Néanmoins, le gouvernement fédéral veut toujours s’en tenir à sa politique. « Se concentrer sur les investissements des entreprises privées en Afrique et sur un développement économique autonome reste la bonne chose à faire, quelle que soit la pandémie qui nous frappe ou la force de ce COVID-19 », a déclaré M. Nooke à DW.
De nombreuses entreprises allemandes n’en ont pas fini avec l’Afrique non plus. Actuellement, les entreprises sont dans une sorte d’état de mutisme, selon le chercheur Halaszovich. Il pense que le gouvernement allemand devrait apporter « des mesures de soutien rapides avec relativement peu d’obstacles administratifs ».
Qu’adviendra-t-il de la politique germano-africaine ?
Bien que cela ne suffise pas pour attirer de nouvelles entreprises en Afrique, ce sont exactement les intentions déclarées de Berlin. « Le gouvernement allemand devrait continuer à présenter des opportunités attrayantes aux entreprises allemandes afin qu’elles puissent créer les emplois nécessaires en Afrique », déclare Rob Floyd du Centre africain pour la transformation économique (ACET) au Ghana.
Cela inclut des sommets sur l’investissement avec des poids lourds de la politique africaine, mais aussi des programmes peu connus du public. Par exemple, le ministère allemand des affaires économiques et du développement a mis en place de vastes réseaux de conseil qui informent les entreprises allemandes sur les possibilités de marché et de financement en Afrique.
Toutefois, il existe une grande incertitude quant à la manière dont la politique et les programmes africains se poursuivront à long terme. Des élections générales sont prévues en septembre. La chancelière Angela Merkel et son ministre du développement Gerd Müller, qui sont les deux principaux architectes de la nouvelle politique africaine, quitteront leurs fonctions.

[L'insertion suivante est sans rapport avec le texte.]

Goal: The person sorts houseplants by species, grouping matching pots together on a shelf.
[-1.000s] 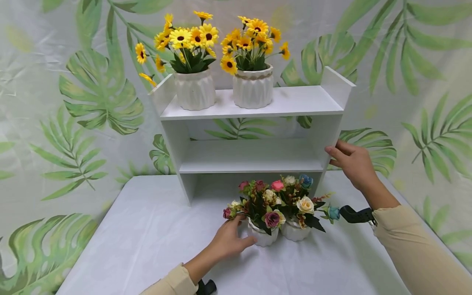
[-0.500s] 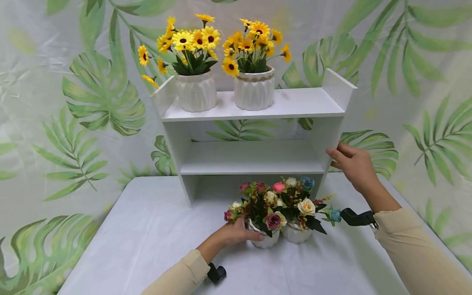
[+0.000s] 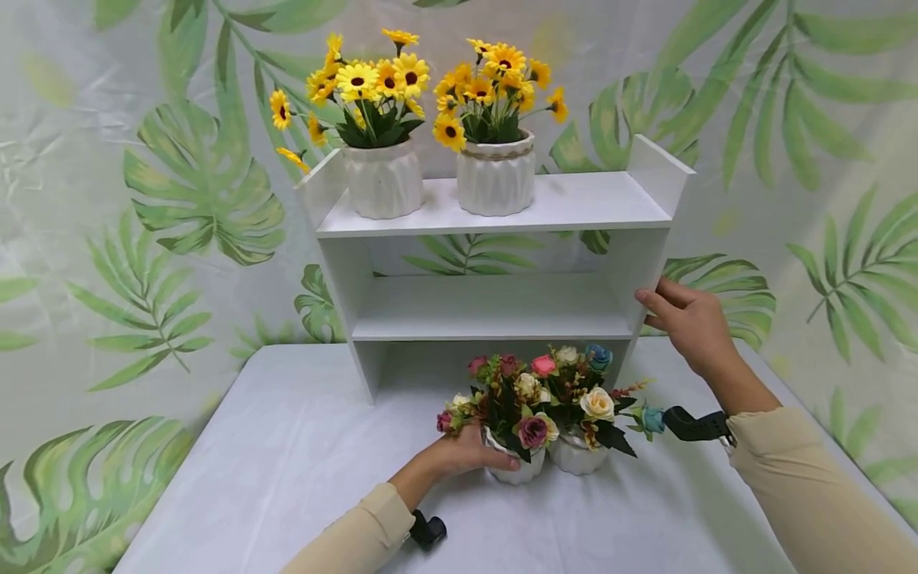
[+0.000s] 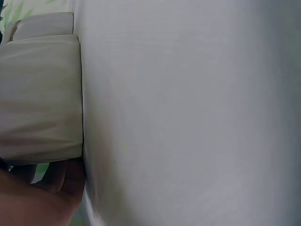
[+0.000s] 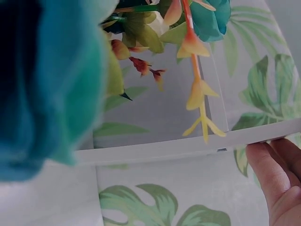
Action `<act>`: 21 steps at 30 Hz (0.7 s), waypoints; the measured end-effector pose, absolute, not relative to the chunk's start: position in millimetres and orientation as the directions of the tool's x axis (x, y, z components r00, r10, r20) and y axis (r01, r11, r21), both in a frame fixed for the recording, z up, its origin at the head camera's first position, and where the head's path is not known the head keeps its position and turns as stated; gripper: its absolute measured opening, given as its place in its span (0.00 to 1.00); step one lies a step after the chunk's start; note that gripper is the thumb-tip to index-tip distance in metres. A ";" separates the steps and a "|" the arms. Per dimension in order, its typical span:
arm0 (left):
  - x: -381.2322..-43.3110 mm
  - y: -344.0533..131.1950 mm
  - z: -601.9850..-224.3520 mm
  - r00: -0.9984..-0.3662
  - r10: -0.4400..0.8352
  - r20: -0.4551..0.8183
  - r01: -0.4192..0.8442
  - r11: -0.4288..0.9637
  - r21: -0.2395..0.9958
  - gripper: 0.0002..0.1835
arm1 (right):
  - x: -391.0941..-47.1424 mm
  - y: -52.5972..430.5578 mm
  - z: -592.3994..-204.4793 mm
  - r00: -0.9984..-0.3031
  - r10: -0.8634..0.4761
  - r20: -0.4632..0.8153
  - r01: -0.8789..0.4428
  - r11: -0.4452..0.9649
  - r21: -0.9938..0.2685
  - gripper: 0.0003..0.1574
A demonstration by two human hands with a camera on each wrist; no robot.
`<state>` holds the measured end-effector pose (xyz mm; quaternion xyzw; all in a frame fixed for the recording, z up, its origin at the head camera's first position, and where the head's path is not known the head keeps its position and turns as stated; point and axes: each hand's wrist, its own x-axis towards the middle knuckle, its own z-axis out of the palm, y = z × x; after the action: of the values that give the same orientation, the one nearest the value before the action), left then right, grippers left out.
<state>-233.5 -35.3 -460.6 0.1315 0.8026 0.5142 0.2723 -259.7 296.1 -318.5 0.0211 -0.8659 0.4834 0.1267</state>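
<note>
My left hand grips the left pot of mixed roses low at its side, thumb across the front and fingers mostly hidden behind. In the left wrist view the same cream pot appears at the left edge, with fingers against it. Beside it stands a second pot of roses, with cream, pink and blue blooms. My right hand touches the right side panel of the white shelf from outside, thumb tip at the front edge. The right wrist view shows fingertips right at that panel edge.
Two white ribbed pots of yellow sunflowers stand on the shelf's top board. A blue rose sticks out toward the right wrist's black camera mount. White cloth covers the table, and a leaf-patterned curtain hangs behind.
My left hand has moved right and closed around the left rose pot. My right hand stays at the shelf panel. The pots and shelf keep their places.
</note>
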 end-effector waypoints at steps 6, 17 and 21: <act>-230.5 -36.6 -461.2 -0.826 0.466 -0.318 -0.096 0.438 0.894 0.65 | -259.6 296.4 -319.2 -0.966 0.088 0.245 -0.163 0.531 -0.831 0.42; -227.7 -60.5 -444.0 -0.862 0.463 -0.207 0.006 0.417 0.909 0.62 | -259.8 296.0 -319.4 -0.966 0.086 0.242 -0.162 0.527 -0.834 0.42; -221.5 -74.1 -428.9 -0.871 0.455 -0.185 0.037 0.436 0.899 0.62 | -260.3 296.5 -319.2 -0.966 0.083 0.244 -0.166 0.524 -0.835 0.42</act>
<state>-221.5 -74.1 -428.9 0.1497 0.8222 0.5093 0.2054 -260.3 296.5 -319.2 0.0239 -0.8635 0.4873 0.1280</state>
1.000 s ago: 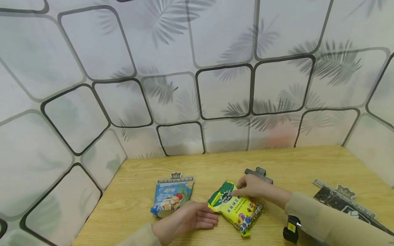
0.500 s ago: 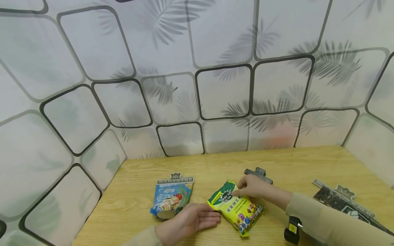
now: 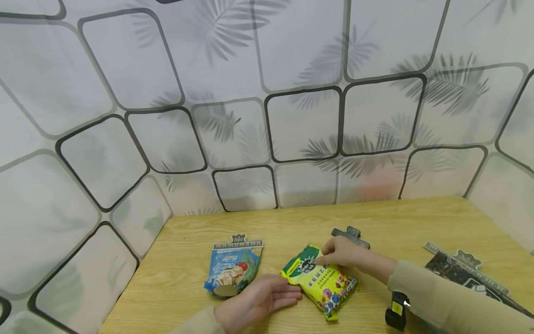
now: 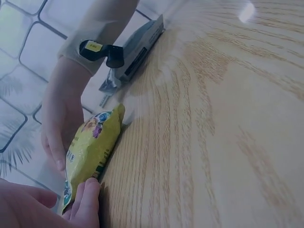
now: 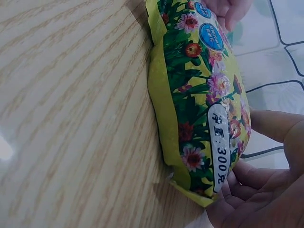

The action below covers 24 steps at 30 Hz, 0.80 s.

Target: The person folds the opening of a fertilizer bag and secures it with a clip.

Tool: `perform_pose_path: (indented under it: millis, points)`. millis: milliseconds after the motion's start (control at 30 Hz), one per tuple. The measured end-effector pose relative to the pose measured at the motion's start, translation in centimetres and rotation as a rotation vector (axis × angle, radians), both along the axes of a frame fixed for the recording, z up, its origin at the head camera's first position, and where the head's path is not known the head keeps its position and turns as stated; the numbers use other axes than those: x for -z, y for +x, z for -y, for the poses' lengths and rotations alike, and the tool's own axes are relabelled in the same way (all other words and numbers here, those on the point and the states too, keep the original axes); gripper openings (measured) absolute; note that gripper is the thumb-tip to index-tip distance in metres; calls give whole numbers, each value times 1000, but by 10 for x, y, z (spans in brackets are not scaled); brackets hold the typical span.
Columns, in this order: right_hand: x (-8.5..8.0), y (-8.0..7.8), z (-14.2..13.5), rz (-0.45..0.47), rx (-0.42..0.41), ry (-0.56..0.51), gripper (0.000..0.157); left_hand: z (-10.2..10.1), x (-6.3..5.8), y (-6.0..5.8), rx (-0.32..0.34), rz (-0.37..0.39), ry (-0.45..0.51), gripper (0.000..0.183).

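Note:
A yellow and green bag with a flower print, gardening lettering and a 300-gram label lies tilted on the wooden table. My left hand rests palm up beside its left corner, fingers straight, their tips right at the bag's lower edge. From the far right side my right hand grips the bag, thumb over the top face. The right wrist view shows the flowery side of the bag, with my right hand behind its end. In the left wrist view, my left hand's fingers lie along the bag's underside.
To the left lies a blue food packet with a piano-key clip across its top. A dark clip sits behind my right hand. At right, a black packet carries a similar clip. A patterned wall rises behind the table.
My left hand has slid slightly right, closer along the bag's left corner. My right hand and the bag stay almost in place.

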State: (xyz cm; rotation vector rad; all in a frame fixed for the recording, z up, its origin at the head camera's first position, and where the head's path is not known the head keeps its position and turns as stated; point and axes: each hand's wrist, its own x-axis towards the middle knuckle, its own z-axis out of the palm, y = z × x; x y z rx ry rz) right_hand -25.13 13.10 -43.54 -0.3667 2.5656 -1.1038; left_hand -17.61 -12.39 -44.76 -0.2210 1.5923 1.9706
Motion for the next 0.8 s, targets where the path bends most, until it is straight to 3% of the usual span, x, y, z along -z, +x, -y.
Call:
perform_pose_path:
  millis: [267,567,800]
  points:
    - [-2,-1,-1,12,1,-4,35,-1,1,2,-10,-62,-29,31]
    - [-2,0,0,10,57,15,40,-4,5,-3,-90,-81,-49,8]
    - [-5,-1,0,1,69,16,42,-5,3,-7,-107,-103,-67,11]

Mais l’envoyé de Merkel pour l’Afrique, Nooke, a la ferme conviction que la politique de Merkel pourrait rester. « Les choses qui ont été initiées, le changement de mentalité, l’accent plus fort mis sur le développement économique, sur les investissements privés, sur l’expansion des infrastructures – cela doit et ne dépendra pas seulement de la chancelière ou du ministre du développement Müller », a déclaré Nooke. La plupart des autres architectes clés de la politique africaine de Merkel dans les ministères, les associations d’entreprises et les organisations de développement resteront probablement.
L’héritage de Merkel en Afrique
On ne sait pas très bien combien de temps et d’énergie le gouvernement allemand va consacrer à l’Afrique pendant les campagnes. « La lutte contre la pandémie et les conséquences économiques et sociales vont dominer la campagne électorale », a déclaré Robert Kappel, chercheur sur l’Afrique, à DW. « La politique africaine s’efface encore plus en arrière-plan ».
De nombreux projets, tels que le Pacte avec l’Afrique et le Plan Marshall avec l’Afrique, sont des projets à long terme mis en place pour apporter des réformes en Allemagne et en Afrique. Beaucoup ont été lancés mais sont loin d’être mis en œuvre.
Ainsi, le programme Compact a été limité à quelques pays partenaires en Afrique pour lutter contre l’inflation, la corruption et pour réduire les déficits budgétaires : « Il est important que les partenariats de réforme soient renforcés et poursuivis. Ce n’est que grâce aux réformes en cours que les investisseurs se sentiront en sécurité et que les investissements se poursuivront », a déclaré M. Floyd.
Mais personne ne sait si un nouveau gouvernement fédéral continuera à financer et à soutenir ces programmes.
Cet article a été écrit à l’origine en Allemand et adapté par la rédaction.